Each record should be output exactly, with every character kept.

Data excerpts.
════════════════════

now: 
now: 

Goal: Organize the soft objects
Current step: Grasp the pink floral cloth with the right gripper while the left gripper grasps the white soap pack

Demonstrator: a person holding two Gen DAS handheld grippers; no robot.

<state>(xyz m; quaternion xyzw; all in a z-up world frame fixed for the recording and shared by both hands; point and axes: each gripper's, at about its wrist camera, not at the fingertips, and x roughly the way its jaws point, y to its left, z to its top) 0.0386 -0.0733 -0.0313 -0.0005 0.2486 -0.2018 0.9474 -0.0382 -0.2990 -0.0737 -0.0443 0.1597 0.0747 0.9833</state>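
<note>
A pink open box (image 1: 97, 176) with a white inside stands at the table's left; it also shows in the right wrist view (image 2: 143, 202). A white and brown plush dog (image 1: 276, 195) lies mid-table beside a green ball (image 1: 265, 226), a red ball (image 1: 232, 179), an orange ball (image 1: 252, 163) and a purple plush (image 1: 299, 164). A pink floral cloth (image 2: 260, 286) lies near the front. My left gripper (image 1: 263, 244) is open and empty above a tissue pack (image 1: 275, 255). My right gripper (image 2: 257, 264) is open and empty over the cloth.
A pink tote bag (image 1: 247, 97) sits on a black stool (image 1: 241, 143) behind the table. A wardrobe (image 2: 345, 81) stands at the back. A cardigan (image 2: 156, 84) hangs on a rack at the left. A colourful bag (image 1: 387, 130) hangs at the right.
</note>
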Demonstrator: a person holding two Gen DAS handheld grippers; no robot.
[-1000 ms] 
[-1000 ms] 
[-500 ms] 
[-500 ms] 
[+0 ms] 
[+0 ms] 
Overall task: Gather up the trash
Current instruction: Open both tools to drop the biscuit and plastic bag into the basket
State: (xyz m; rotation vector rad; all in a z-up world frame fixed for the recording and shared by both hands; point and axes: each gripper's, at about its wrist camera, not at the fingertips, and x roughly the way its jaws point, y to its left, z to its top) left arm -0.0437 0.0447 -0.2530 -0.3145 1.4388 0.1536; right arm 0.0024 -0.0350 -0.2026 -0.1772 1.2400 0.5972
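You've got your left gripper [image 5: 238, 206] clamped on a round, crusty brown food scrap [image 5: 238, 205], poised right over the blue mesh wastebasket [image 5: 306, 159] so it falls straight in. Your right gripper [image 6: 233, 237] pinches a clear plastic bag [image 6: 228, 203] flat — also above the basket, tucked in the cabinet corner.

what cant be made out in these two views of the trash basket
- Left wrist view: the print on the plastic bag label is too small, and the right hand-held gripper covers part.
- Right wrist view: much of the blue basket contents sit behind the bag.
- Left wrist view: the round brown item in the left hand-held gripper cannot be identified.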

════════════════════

REPLY.
now: 
now: 

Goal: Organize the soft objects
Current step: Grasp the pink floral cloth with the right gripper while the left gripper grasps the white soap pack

Demonstrator: a person holding two Gen DAS handheld grippers; no robot.

<state>(xyz m; quaternion xyzw; all in a z-up world frame fixed for the recording and shared by both hands; point and axes: each gripper's, at about its wrist camera, not at the fingertips, and x roughly the way its jaws point, y to its left, z to its top) 0.0386 -0.0733 -0.0313 -0.0005 0.2486 -0.2018 0.9474 -0.0382 -0.2990 -0.0737 -0.0443 0.1597 0.0747 0.9833</state>
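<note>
A pink open box (image 1: 97, 176) with a white inside stands at the table's left; it also shows in the right wrist view (image 2: 143, 202). A white and brown plush dog (image 1: 276, 195) lies mid-table beside a green ball (image 1: 265, 226), a red ball (image 1: 232, 179), an orange ball (image 1: 252, 163) and a purple plush (image 1: 299, 164). A pink floral cloth (image 2: 260, 286) lies near the front. My left gripper (image 1: 263, 244) is open and empty above a tissue pack (image 1: 275, 255). My right gripper (image 2: 257, 264) is open and empty over the cloth.
A pink tote bag (image 1: 247, 97) sits on a black stool (image 1: 241, 143) behind the table. A wardrobe (image 2: 345, 81) stands at the back. A cardigan (image 2: 156, 84) hangs on a rack at the left. A colourful bag (image 1: 387, 130) hangs at the right.
</note>
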Demonstrator: a person holding two Gen DAS handheld grippers; no robot.
[-1000 ms] 
[-1000 ms] 
[-500 ms] 
[-500 ms] 
[+0 ms] 
[+0 ms] 
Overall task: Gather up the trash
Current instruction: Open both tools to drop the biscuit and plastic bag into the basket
State: (xyz m; rotation vector rad; all in a z-up world frame fixed for the recording and shared by both hands; point and axes: each gripper's, at about its wrist camera, not at the fingertips, and x roughly the way its jaws point, y to its left, z to its top) left arm -0.0437 0.0447 -0.2530 -0.3145 1.4388 0.1536; right arm 0.0024 -0.0350 -0.2026 -0.1772 1.2400 0.5972
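You've got your left gripper [image 5: 238, 206] clamped on a round, crusty brown food scrap [image 5: 238, 205], poised right over the blue mesh wastebasket [image 5: 306, 159] so it falls straight in. Your right gripper [image 6: 233, 237] pinches a clear plastic bag [image 6: 228, 203] flat — also above the basket, tucked in the cabinet corner.

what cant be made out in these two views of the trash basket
- Left wrist view: the print on the plastic bag label is too small, and the right hand-held gripper covers part.
- Right wrist view: much of the blue basket contents sit behind the bag.
- Left wrist view: the round brown item in the left hand-held gripper cannot be identified.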

This exercise is now finished.